The UC San Diego researchers, with colleagues at the University of Illinois, Urbana, focused upon one of those gene products: alpha-synuclein. Using a variety of leading-edge imaging technologies, including a new fluorescent tagging technique developed for electron microscopy by UC San Diego Nobel laureate Roger Tsien’s lab and colleagues at NCMIR, the scientists created three-dimensional maps of alpha-synuclein distribution both in cultured neurons and in the neurons of mice engineered to over-express the human protein.

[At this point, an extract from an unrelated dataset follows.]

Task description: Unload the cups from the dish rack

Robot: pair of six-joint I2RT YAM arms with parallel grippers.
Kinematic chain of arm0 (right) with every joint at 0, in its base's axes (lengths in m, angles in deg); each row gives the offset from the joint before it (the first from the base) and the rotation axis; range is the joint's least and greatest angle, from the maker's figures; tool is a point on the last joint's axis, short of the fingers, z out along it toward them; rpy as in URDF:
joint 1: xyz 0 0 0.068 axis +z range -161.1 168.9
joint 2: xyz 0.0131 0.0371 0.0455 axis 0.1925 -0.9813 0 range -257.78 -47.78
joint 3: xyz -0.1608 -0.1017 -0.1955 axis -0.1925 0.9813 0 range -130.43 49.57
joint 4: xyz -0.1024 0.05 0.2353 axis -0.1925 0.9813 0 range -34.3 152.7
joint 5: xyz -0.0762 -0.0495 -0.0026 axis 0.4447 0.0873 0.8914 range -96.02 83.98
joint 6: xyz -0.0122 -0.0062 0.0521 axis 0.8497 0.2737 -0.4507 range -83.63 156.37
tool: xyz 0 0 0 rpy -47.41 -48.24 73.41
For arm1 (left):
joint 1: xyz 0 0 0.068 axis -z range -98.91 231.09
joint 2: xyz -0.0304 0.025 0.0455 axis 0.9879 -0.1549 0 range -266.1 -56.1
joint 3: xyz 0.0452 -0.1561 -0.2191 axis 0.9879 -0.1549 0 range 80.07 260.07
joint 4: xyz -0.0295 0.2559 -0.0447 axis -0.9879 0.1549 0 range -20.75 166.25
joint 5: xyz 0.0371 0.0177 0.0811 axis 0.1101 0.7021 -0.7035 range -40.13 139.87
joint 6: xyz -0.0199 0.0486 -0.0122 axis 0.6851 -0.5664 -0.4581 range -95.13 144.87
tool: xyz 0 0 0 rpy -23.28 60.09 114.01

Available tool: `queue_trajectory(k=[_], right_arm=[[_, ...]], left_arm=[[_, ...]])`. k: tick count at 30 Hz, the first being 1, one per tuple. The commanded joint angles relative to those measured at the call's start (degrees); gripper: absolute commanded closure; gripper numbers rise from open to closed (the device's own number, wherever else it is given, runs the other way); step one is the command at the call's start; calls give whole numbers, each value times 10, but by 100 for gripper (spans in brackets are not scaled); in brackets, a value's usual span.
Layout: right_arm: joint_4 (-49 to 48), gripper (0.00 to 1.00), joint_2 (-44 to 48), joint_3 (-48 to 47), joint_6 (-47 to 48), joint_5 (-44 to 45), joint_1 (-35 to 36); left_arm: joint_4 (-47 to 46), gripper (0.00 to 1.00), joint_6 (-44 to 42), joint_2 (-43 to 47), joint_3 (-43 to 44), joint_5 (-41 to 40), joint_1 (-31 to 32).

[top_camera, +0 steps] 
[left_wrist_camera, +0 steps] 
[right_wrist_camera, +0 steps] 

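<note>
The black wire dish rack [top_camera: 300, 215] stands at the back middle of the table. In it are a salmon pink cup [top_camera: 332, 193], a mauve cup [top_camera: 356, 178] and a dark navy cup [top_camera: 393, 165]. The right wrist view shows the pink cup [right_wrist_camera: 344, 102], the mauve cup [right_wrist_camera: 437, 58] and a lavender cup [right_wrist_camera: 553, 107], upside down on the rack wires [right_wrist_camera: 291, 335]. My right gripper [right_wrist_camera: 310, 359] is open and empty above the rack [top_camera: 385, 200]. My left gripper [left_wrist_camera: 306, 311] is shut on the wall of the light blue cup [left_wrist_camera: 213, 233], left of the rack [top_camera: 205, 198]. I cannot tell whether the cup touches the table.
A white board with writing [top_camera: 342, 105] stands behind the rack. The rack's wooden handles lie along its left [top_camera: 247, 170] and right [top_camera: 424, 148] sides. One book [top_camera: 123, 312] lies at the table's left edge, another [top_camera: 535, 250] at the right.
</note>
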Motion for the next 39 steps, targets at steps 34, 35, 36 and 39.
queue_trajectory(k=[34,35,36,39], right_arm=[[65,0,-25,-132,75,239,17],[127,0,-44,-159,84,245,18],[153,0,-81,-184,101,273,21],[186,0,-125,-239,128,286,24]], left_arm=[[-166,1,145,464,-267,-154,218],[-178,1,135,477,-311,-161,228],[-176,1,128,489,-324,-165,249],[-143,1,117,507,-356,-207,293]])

They found that excess levels of alpha-synuclein accumulated in the presynaptic terminal, part of the junction where axons and dendrites of brain cells meet to exchange chemical signals.
“The over-expression of alpha-synuclein caused hypertrophy in these terminals,” said Daniela Boassa, PhD, a research scientist at NCMIR and the study’s first author. “The terminals were enlarged, filled with structures we normally don’t see.”
Boassa said that as alpha-synuclein accumulates in the terminals, it appears to hinder normal degradation and recycling processes in neurons. This would progressively impair the release of neurotransmitters. In time, the neurons might simply stop functioning and die.
“Other studies have noted that PD is characterized by progressive loss of vesicle traffic, and neurotransmitter release,” Boassa said. “Our study provides a structural and mechanistic explanation for why that happens.”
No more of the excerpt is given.